Spinal pinching (Nie Ji) is the systemic foundation: the eye-area points regulate locally, but spinal regulation balances the liver (opens into eyes), spleen (governs muscles), and kidney (governs essence).

Environment: Ni Haixia specifically warned that a single-point night light can cause the child to turn their eyes toward it asymmetrically — either total darkness or two symmetrical lamps.

Vision training: Colored toy tracking (5 min/day) · Cover good eye 2–4 hrs/day under guidance · Minimize screen time (<30 min/day).

Medical: If accommodative esotropia from uncorrected hyperopia, glasses alone may suffice. Rule out amblyopia. Review q3 months.

The texts & thinkers that shape this work

The research presented here is anchored in a small number of foundational texts and figures. These are the sources from which the diagnostic instruments, formula selections, and treatment rationales are derived.

★ Canon of foundational texts

Shanghan Lun & Jingui Yaolue

Zhang Zhongjing's paired masterworks (c. 200 CE).

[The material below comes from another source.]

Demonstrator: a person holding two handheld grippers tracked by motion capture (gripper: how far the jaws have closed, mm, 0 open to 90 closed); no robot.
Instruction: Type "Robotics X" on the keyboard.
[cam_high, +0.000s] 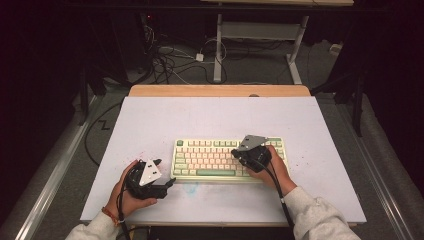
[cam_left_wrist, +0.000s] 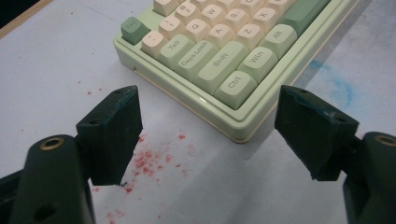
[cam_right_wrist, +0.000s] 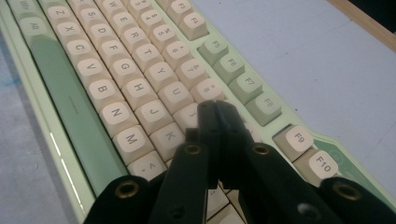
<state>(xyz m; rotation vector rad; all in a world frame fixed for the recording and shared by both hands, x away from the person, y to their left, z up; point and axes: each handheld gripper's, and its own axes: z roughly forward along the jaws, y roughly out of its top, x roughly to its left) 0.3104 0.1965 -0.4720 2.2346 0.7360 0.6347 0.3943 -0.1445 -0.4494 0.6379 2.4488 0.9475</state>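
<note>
Table (cam_high: 150, 115) white-topped, red specks near front left. Keyboard (cam_high: 210, 157) green-cream, front centre. Right gripper (cam_right_wrist: 215, 109) clenched, empty, tips over keys by I/K. Left gripper (cam_left_wrist: 208, 135) released, jaws wide, just off keyboard's Ctrl corner.

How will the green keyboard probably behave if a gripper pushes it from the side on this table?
The keyboard looks like a rigid, thick case, so it would probably slide as one piece, not bend. It lies flat and low on the smooth white table, so tipping seems unlikely. Pushed at one corner, it may turn.
</note>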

The six-channel differentiation framework that powers the taiyang CRF. The Guizhi Fuling Wan formula from Jingui Yaolue remains the most-studied herbal formula for pelvic masses.

Primary sources for the CRF and the gynecology research
★ Pediatric foundation

Xiao'er Yaozheng Zhijue

Qian Yi (c. 1032–1113), the "father of Chinese pediatrics." His insight that children have "spleen always insufficient, liver and heart always hyperactive" is the basis for both pediatric protocols on this page.

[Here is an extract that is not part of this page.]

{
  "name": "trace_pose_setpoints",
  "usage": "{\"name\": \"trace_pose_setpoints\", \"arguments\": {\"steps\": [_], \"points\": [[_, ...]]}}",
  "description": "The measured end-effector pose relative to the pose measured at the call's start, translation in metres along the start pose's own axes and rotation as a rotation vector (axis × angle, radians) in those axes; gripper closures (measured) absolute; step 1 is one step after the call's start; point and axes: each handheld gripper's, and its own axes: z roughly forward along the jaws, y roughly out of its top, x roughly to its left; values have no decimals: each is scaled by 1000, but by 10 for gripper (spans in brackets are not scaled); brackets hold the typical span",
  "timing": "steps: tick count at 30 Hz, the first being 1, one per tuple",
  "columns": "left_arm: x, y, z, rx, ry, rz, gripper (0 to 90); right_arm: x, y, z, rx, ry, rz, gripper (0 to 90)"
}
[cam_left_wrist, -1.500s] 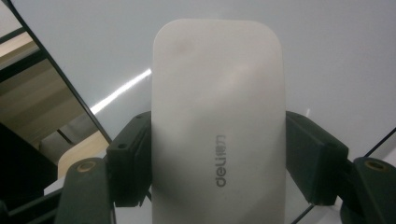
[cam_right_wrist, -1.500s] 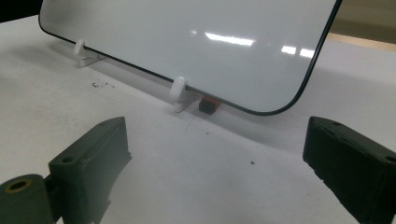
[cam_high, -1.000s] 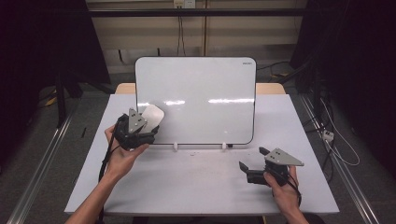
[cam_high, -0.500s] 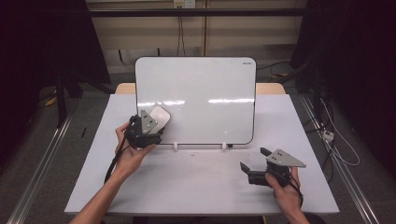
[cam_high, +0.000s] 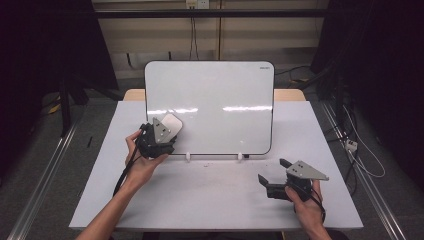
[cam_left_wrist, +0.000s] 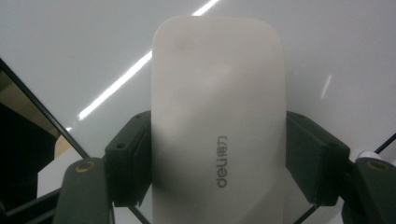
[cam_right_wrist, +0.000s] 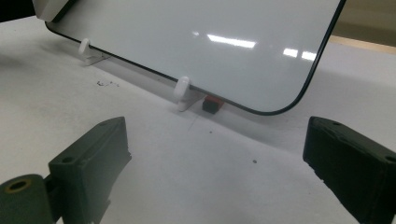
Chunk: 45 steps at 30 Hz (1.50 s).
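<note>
White table (cam_high: 210, 200), upright whiteboard (cam_high: 220, 100) on white clips (cam_high: 187, 157)

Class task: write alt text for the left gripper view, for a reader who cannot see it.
A white eraser printed "deli" is clamped between the two black jaws of the left tool, its far end against a glossy whiteboard streaked with light reflections.

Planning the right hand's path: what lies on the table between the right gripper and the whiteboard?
Bare table, a few dark specks, up to the whiteboard; seen in the right gripper view.
</note>
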Motion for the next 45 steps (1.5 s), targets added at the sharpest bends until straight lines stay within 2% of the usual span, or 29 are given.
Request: {"name": "trace_pose_setpoints", "arguments": {"steps": [3, 6, 9, 11, 13, 18, 20, 23, 24, 28, 29, 31, 34, 39, 42, 43, 45], "points": [[2, 1, -2, -16, -17, -18, 287, 0, 0, 0, 0, 1, -1, 68], [4, 1, -2, -10, -27, -30, 282, -2, -1, 0, -1, 3, 2, 68], [5, 0, -2, -12, -37, -44, 239, -2, -1, 0, -2, 4, 2, 68], [6, 0, -2, -8, -55, -56, 223, -2, -1, 0, -2, 5, 3, 68], [5, 0, -2, -17, -45, -58, 207, -2, -1, 0, -2, 5, 4, 68], [7, 0, -3, -24, -51, -70, 114, -3, -1, 1, -2, 2, 8, 68], [8, 0, -3, -33, -54, -71, 110, -3, -1, 1, -1, 2, 3, 68], [9, 0, -5, -55, -72, -96, 95, -2, 0, 2, 1, 1, 8, 69], [10, 1, -7, -52, -73, -90, 90, -2, 0, 1, 0, 0, 8, 68], [11, 3, -11, -52, -109, -139, 86, -2, 0, 1, 1, -6, 7, 68], [12, 3, -13, -44, -119, -138, 81, -2, 0, 1, 2, -7, 6, 68], [13, 3, -15, -49, -118, -158, 76, -2, 0, 1, 2, -10, 7, 68], [16, 2, -18, -49, -156, -198, 74, 0, 1, 1, 0, -8, 5, 68], [20, 0, -24, -45, -188, -223, 68, 0, 1, 3, 2, -3, 2, 68], [22, -2, -25, -41, -229, -253, 66, 1, 1, 4, 5, 2, 3, 68], [22, -3, -26, -44, -229, -266, 62, 1, 1, 4, 4, 3, 3, 68], [21, -4, -27, -28, -220, -258, 59, 0, 1, 3, 3, 3, 2, 68]]}}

Primary source for the spleen damp-heat and strabismus protocols
★ Modern integrator

Zhang Xichun (1860–1933)

Author of Yixue Zhongzhong Canxi Lu. Pioneered the integration of classical herbal formulas with modern diagnostic reasoning. His Li Chong Tang is the most-studied formula in our gynecology dossier.

Formula research anchor — 13 modern papers catalogued
★ Vital diagnostic principle

Liu Jing Bian Zheng

The six-channel diagnostic system of the Shanghan Lun. Rather than classifying diseases by pathogen, it maps the body's pattern of resistance and vulnerability. This is the diagnostic logic underlying the taiyang CRF.